Aposentados são vítimas de golpe com empréstimo consignado
Falsários conseguem fazer empréstimos em nome de beneficiários.
Entre janeiro e novembro, houve 3.164 casos de empréstimos fraudados.
Aposentados são vítimas no Brasil do golpe do empréstimo consignado em um ritmo de um a cada duas horas. No centro de São Paulo, informações sigilosas de milhões de aposentados brasileiros são vendidas livremente. Um dos golpistas levou a equipe de reportagem até um escritório para oferecer o produto.
O vendedor faz questão de mostrar que os dados estão disponíveis para cópia em DVD. O preço: R$ 125. Com o cadastro, os falsários conseguem fazer empréstimos em nome de beneficiários. Uma aposentada, que prefere não se identificar, foi uma das vítimas. Um financiamento de mais de R$ 12 mil foi feito no nome dela.
O crédito é do tipo consignado, daqueles em que o INSS desconta as parcelas do empréstimo direto no contracheque da Previdência. Um levantamento feito pela Previdência mostra que, entre janeiro e novembro deste ano, houve 3.164 casos de empréstimos fraudados em todo o país, 14% a mais que em todo o ano passado.

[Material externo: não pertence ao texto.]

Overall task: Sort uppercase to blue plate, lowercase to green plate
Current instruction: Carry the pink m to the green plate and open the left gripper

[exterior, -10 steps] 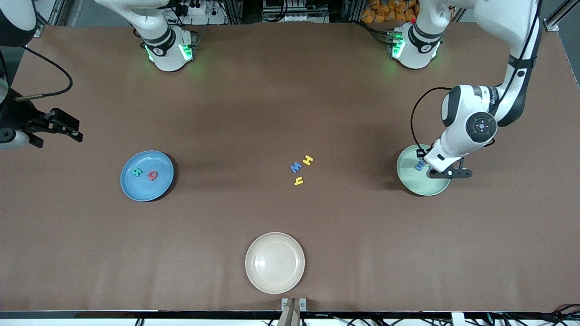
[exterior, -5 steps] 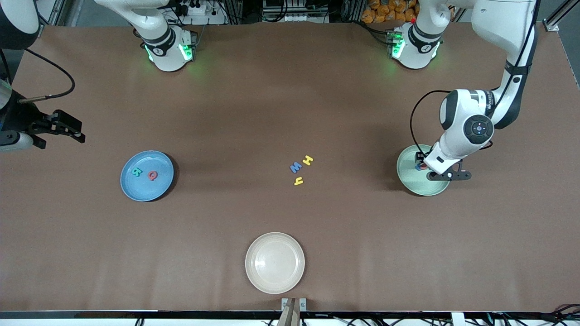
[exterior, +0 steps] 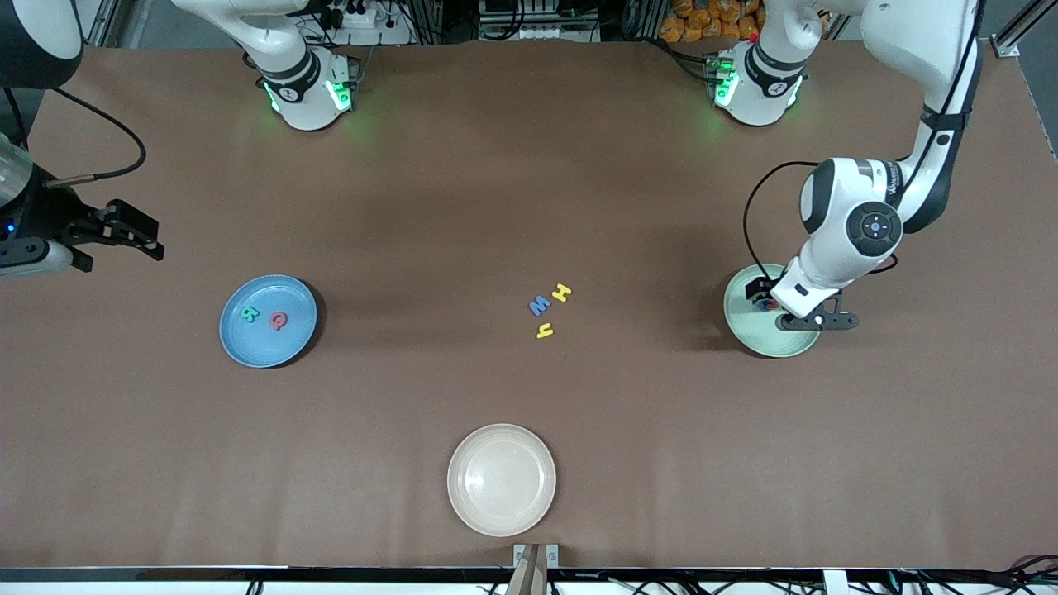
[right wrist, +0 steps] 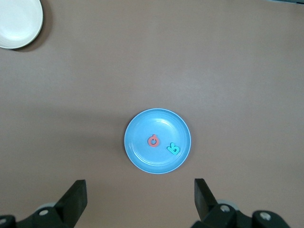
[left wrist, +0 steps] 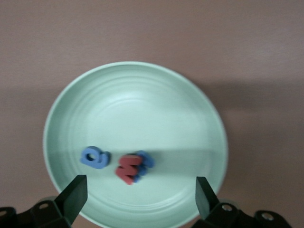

No Rio Grande do Sul, um golpista também vende informações da Previdência Social, e cobra caro. O banco de dados de segurados gaúchos custa R$ 8 mil. O homem conta que os bandidos controlam até o dia a dia das vítimas para evitar encontros nas agências bancárias onde os empréstimos são sacados.
Os dados de aposentados comprados pela reportagem foram entregues à Polícia Federal. “A partir do uso destes dados, nós temos uma série de crimes. Vem uma falsificação de cartão de benefício, em que é utilizada indevidamente a imagem da previdência social, vem um estelionatário contra particulares, porque eles utilizam em lojas essa comprovação”, afirma Ilenara Caras, delegada da PF.
O presidente do INSS diz que os descontos nos contracheques dos aposentados são cancelados quando alguma fraude é descoberta, e garante que a quadrilha será investigada. “Vamos pedir o acesso ao material para fazer as verificações e apurações necessárias e poder identificar de onde essas informações podem ter sido extraídas e quem extraiu as informações do sistema”, diz Mauro Luciano Hauschild.